Deal flow has shifted toward the early stage, with more than three seed investments for every one Series A. In 2021, fintech deals over $100 million accounted for 65% of activity in the sector. In 2024 this number has dropped to 34%.
VC firms have slowed their pace of deployments in fintech. In 2021, the most active 100 US fintech investors were closing more than two deals per month. That pace has dropped to less than one deal per month this year.
However, AI is providing a bright spark: Since 2021, mentions of AI in fintech corporate earnings calls have increased 4x. Native AI companies in fintech create more value per dollar invested than legacy/first-generation fintechs (median for 2024 VC deals was 4.0x for native AI versus 2.7x for legacy/first gen AI).
Nick Christian, head, national fintech and specialty finance, SVB, says: “While fintech companies face challenges, we anticipate broader recovery in investment to begin in 2025 as we continue to see opportunities for the industry.

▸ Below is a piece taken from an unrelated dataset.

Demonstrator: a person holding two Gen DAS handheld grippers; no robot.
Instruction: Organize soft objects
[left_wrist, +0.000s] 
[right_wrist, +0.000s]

“For example, US fintech companies are becoming more efficient with nearly 80% of fintech companies improving EBITDA margins year-over-year and nearly 30% now having six to 12 months of runway left, up from 20% last year.
“At the same time, generative AI is opening possibilities for value creation in fintech – whether it’s legacy companies improving efficiencies by reducing labour costs, or AI-native companies building novel solutions.”